Василий Степанович собрал офицеров гарнизона, обрисовал обстановку и выложил собственную диспозицию на случай атаки неприятеля.
Приглашенные в «адмиралтейство» офицеры сгрудились вокруг стола у разостланной карты. Завойко водил по бумаге желтым от табака пальцем:
— Вот Авачинская губа. Вход во внутреннюю гавань. Здесь Муравьев полагал возвести главные укрепления. Поставить сильные батареи. Орудий на триста, одна мечта… Ничего у нас нет.
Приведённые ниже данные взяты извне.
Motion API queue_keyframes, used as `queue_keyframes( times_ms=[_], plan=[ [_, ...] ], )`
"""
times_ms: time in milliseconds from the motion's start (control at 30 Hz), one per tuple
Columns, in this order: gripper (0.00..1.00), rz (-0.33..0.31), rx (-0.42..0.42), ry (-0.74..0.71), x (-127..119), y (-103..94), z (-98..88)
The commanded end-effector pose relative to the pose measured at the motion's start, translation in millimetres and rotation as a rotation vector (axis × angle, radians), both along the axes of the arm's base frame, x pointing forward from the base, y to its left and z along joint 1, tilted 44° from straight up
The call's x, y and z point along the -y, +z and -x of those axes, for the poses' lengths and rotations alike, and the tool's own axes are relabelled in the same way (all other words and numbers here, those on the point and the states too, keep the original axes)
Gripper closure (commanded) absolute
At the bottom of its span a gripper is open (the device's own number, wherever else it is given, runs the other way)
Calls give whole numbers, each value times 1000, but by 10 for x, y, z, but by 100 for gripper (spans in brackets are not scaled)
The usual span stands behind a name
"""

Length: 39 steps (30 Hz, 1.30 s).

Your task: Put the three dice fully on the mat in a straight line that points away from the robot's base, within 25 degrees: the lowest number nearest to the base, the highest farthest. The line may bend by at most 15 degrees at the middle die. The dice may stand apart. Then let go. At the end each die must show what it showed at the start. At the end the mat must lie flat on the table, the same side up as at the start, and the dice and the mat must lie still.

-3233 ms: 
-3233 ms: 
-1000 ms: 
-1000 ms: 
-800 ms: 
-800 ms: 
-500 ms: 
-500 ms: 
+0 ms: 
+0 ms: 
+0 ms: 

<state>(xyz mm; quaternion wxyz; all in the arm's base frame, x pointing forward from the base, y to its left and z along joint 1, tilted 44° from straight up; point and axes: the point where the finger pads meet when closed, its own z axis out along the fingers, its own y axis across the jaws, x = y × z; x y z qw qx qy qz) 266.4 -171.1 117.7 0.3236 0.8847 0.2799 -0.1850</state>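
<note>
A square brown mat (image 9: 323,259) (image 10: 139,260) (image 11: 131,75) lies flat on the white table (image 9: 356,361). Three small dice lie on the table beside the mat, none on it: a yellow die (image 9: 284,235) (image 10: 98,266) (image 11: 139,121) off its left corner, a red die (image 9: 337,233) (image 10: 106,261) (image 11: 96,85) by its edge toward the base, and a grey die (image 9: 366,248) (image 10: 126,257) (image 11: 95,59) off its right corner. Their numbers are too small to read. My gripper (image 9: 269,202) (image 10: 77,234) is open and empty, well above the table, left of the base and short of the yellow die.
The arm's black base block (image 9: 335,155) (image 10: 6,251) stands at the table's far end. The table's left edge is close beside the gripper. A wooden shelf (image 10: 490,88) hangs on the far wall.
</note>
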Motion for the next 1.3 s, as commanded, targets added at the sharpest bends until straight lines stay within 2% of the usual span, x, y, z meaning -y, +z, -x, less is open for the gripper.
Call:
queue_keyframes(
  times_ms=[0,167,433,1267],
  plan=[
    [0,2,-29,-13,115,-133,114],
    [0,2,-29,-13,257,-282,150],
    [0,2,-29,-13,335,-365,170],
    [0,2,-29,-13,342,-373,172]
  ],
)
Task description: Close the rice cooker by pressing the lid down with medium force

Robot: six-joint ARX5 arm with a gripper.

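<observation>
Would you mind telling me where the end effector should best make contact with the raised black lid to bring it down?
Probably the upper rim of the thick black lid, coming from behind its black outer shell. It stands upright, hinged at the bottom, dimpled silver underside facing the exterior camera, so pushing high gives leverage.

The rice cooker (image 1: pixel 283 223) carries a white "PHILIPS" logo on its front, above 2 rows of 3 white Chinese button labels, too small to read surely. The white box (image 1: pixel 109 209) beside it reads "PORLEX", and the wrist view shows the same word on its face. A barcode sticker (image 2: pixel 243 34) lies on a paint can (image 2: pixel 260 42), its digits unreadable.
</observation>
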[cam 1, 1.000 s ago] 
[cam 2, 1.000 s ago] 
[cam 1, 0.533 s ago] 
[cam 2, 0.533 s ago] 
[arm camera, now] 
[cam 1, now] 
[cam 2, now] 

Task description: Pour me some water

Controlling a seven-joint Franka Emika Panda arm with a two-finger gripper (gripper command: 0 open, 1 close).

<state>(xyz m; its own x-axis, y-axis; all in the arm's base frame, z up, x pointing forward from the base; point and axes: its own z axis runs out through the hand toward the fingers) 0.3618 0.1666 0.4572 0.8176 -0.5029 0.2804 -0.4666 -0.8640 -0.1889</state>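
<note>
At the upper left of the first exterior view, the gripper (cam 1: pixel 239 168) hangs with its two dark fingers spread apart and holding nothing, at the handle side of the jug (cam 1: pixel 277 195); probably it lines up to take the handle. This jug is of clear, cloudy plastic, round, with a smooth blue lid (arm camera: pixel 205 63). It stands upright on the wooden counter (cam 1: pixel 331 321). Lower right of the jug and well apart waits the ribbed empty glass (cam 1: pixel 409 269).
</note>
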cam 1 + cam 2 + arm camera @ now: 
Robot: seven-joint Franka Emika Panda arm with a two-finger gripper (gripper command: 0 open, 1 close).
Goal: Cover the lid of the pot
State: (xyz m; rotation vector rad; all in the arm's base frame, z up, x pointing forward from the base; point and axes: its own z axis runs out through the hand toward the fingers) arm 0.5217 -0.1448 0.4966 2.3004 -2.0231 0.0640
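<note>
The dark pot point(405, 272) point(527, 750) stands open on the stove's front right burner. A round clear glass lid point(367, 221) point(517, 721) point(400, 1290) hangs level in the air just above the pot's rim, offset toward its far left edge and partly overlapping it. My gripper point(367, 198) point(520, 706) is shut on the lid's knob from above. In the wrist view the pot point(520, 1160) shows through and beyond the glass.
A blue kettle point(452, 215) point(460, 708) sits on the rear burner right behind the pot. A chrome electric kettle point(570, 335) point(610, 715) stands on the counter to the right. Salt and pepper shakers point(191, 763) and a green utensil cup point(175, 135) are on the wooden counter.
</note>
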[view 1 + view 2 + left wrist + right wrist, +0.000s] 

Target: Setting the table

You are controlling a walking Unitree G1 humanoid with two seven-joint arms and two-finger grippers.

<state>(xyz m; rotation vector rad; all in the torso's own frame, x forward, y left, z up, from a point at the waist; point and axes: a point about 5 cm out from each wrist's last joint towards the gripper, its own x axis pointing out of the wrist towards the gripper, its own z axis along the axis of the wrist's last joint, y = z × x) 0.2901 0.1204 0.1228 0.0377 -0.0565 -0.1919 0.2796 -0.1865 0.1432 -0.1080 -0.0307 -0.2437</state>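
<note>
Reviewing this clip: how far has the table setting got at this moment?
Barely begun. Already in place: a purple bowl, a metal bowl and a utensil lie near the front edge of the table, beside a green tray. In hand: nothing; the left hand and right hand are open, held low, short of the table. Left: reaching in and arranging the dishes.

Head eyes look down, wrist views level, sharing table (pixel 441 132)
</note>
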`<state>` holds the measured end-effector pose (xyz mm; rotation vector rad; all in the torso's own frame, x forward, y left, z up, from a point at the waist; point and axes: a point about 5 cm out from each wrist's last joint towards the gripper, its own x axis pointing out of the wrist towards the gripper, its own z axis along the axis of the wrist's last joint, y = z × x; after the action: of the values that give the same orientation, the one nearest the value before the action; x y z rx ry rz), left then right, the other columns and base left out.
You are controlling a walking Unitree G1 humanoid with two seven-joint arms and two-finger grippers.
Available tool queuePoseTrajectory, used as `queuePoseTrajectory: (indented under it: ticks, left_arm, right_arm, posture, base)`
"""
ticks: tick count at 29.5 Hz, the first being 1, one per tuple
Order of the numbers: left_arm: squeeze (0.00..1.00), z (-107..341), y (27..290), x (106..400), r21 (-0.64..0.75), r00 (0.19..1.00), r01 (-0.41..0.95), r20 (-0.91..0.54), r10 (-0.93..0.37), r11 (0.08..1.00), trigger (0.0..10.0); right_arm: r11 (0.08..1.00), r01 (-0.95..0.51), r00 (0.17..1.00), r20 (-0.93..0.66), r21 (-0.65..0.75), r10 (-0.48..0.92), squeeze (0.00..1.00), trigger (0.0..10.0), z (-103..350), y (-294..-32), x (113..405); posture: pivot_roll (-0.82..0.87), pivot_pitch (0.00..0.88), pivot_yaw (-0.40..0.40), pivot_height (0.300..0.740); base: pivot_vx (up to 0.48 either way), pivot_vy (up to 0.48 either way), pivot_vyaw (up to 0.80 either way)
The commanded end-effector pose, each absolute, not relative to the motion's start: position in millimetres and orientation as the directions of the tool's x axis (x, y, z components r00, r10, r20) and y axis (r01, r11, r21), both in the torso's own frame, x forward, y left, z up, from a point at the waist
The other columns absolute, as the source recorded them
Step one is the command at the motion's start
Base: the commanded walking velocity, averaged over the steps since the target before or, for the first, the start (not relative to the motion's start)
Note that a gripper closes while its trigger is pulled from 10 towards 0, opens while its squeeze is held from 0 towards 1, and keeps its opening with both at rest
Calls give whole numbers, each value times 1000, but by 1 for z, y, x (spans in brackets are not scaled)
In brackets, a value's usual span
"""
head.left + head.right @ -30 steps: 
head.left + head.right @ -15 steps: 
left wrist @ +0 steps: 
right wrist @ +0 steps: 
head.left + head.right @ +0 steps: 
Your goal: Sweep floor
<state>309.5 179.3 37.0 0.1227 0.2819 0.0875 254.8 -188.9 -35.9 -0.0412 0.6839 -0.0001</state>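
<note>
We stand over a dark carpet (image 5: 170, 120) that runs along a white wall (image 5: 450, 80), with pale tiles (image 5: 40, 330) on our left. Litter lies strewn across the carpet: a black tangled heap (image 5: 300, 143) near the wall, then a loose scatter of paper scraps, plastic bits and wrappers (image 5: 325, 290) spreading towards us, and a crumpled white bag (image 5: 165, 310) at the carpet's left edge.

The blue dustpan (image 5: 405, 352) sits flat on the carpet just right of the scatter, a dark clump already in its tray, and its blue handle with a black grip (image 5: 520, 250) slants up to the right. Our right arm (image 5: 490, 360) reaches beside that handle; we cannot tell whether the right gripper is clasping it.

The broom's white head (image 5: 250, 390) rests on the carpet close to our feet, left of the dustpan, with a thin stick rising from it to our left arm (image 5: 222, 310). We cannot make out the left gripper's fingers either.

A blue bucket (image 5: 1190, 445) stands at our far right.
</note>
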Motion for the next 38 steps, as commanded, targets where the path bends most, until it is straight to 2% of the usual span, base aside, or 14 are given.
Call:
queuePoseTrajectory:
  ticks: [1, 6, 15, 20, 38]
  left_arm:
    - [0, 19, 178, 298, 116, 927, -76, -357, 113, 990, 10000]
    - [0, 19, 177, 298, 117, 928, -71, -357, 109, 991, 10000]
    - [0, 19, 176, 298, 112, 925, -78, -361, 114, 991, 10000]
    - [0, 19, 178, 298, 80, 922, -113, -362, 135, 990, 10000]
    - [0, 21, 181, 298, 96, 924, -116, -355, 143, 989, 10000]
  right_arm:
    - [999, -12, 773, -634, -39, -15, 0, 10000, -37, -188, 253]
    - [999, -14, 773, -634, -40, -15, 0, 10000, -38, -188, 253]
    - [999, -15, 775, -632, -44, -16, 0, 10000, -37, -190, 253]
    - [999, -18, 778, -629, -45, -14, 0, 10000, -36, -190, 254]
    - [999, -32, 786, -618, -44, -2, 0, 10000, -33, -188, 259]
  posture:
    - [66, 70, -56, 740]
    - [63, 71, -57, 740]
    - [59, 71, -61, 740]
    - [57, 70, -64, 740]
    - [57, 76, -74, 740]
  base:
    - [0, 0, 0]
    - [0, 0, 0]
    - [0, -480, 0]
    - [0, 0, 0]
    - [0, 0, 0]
Василий Степанович усмехнулся, подумал: «Муравьев деятель сухопутный, а возомнил себя адмиралом. Взбрело ему в голову поставить триста орудий на виду маневрирующей эскадры противника… Глупее ничего нельзя придумать. Вот куда генерал-губернаторское всевластие может завести. Спасибо нашему бездорожью да нашей отдаленности, а то бы Николай Николаич наломал мне дров…».
Завойко поднял голову, спрятал усмешку в усах.
— Обратите взоры, господа, на эту цепь гор. Она заканчивается Сигнальным мысом. Неприятелю, дерзнувшему войти во внутреннюю гавань, предстоит обойти мыс. Здесь мы и поставим первую батарею лейтенанта Гаврилова. Песчаная коса, как вам известно, господа, тянется прямой линией к хребту и вот тут… не доходя до берега, образует ворота. Неприятельские суда вполне могут здесь искать успеха своему десанту. Я предлагаю ниже этого хребта, вот тут… в районе кладбища… установить вторую батарею. Что же мы имеем? Эскадра попадает под перекрестный огонь с обоих флангов. Далее, господа. Вот здесь гряда гор отходит от берега да и сами горы тут пониже. Уязвимое место в нашей обороне. Вот по этой долине неприятель может попытаться проникнуть в город. Стало быть, третью батарею надлежит иметь на перешейке.
Закончив изложение диспозиции, Завойко оглядел офицеров.